> _What you should do_
Set down, please, exactly the lines below that run from the line with "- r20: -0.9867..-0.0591" to the line with "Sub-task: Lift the", both lines included.

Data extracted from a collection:
Segment Open
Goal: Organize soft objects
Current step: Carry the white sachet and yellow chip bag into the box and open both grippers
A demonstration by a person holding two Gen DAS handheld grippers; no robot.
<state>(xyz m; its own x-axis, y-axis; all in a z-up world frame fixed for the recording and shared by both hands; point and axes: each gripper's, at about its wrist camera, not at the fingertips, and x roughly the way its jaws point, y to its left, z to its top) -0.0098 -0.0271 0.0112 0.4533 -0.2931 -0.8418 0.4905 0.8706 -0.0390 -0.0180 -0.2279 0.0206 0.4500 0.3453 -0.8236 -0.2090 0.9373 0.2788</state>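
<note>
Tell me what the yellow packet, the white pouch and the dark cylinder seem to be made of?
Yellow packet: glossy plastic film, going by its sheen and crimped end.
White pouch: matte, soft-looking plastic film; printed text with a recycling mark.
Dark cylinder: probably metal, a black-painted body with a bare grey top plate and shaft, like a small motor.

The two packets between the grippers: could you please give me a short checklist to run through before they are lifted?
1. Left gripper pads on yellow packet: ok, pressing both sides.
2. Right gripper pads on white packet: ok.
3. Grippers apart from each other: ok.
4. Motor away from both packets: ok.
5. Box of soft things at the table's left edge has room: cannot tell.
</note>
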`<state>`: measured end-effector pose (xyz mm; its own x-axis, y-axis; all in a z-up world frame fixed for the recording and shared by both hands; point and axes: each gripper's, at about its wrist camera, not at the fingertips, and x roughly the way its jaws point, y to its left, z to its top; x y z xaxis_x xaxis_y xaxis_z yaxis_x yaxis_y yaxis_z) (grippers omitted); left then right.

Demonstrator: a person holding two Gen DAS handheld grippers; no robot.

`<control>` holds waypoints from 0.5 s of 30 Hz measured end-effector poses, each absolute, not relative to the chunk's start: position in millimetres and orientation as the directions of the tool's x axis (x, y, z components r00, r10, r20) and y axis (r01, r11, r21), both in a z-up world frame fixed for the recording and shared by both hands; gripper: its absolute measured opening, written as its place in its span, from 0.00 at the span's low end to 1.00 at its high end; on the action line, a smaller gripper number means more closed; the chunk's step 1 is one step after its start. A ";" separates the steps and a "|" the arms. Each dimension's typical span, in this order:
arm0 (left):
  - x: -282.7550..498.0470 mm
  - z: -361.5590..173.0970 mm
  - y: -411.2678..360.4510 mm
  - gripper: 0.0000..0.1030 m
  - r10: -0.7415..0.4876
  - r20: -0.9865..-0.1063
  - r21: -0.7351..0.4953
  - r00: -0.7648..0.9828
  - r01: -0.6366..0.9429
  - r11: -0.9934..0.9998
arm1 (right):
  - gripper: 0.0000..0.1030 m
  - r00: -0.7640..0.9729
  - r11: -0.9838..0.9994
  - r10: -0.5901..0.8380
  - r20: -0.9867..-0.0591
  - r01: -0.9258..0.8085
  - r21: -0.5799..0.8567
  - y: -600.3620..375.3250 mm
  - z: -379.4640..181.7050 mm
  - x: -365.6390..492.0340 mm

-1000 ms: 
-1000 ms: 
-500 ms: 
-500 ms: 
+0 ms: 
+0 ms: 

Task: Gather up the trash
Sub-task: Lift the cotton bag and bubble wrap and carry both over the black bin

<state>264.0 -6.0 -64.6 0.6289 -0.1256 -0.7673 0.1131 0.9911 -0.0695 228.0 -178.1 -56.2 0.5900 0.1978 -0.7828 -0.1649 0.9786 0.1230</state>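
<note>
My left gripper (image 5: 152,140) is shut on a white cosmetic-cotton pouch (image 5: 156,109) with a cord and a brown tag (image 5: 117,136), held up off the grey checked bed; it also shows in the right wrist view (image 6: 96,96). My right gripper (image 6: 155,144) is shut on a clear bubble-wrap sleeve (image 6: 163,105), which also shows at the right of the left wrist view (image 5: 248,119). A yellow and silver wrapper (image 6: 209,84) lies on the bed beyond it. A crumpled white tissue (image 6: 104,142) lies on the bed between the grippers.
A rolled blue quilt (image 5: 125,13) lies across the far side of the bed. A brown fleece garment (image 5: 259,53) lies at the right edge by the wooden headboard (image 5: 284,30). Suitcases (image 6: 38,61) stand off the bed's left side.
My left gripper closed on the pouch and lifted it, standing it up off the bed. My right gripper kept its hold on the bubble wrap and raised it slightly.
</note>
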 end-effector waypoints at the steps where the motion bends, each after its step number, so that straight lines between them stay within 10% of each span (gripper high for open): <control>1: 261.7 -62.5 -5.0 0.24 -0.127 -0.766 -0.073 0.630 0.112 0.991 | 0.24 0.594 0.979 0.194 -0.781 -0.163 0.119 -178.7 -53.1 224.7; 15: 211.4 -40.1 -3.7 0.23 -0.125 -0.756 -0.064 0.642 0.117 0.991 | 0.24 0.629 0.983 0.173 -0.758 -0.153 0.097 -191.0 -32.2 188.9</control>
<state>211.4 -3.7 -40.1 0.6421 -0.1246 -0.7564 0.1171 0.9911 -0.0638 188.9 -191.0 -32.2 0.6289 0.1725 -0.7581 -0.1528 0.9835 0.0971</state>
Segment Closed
> _Final answer_
  - r20: -0.9867..-0.0591
  - r01: -0.9258..0.8085
  - r21: -0.5799..0.8567
  - y: -600.3620..375.3250 mm
  - z: -379.4640..181.7050 mm
  - x: -365.6390..492.0340 mm

-1000 ms: 
-1000 ms: 
-500 ms: 
-500 ms: 
+0 ms: 
+0 ms: 

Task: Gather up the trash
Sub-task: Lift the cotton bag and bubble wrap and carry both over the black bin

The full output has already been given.